** Information shown follows **
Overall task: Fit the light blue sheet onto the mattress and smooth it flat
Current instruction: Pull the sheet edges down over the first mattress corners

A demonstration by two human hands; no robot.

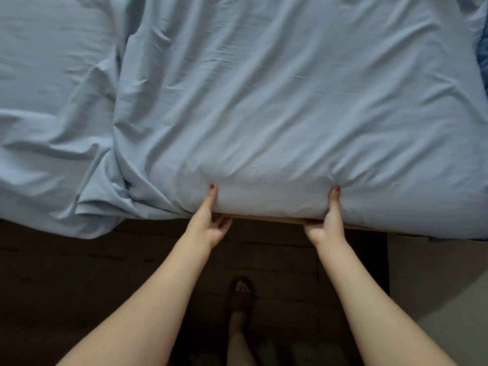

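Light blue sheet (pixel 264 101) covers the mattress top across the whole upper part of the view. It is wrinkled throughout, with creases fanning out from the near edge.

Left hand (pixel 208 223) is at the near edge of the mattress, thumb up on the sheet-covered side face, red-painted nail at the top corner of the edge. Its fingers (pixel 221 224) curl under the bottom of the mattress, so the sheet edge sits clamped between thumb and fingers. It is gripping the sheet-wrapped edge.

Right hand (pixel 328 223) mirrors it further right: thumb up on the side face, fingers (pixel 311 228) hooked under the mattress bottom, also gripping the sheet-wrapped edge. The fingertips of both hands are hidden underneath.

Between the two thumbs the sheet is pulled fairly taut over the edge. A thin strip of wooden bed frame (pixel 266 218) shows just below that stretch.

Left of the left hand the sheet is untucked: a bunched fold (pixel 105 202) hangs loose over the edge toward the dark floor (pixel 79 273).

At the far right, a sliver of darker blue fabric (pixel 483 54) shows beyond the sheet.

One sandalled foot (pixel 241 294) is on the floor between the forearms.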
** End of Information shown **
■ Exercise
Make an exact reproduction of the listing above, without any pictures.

■ Problem solution
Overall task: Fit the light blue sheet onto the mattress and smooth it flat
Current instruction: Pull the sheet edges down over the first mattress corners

A demonstration by two human hands; no robot.


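Light blue sheet (pixel 264 101) covers the mattress top across the whole upper part of the view. It is wrinkled throughout, with creases fanning out from the near edge.

Left hand (pixel 208 223) is at the near edge of the mattress, thumb up on the sheet-covered side face, red-painted nail at the top corner of the edge. Its fingers (pixel 221 224) curl under the bottom of the mattress, so the sheet edge sits clamped between thumb and fingers. It is gripping the sheet-wrapped edge.

Right hand (pixel 328 223) mirrors it further right: thumb up on the side face, fingers (pixel 311 228) hooked under the mattress bottom, also gripping the sheet-wrapped edge. The fingertips of both hands are hidden underneath.

Between the two thumbs the sheet is pulled fairly taut over the edge. A thin strip of wooden bed frame (pixel 266 218) shows just below that stretch.

Left of the left hand the sheet is untucked: a bunched fold (pixel 105 202) hangs loose over the edge toward the dark floor (pixel 79 273).

At the far right, a sliver of darker blue fabric (pixel 483 54) shows beyond the sheet.

One sandalled foot (pixel 241 294) is on the floor between the forearms.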

Nothing more remains for this exercise.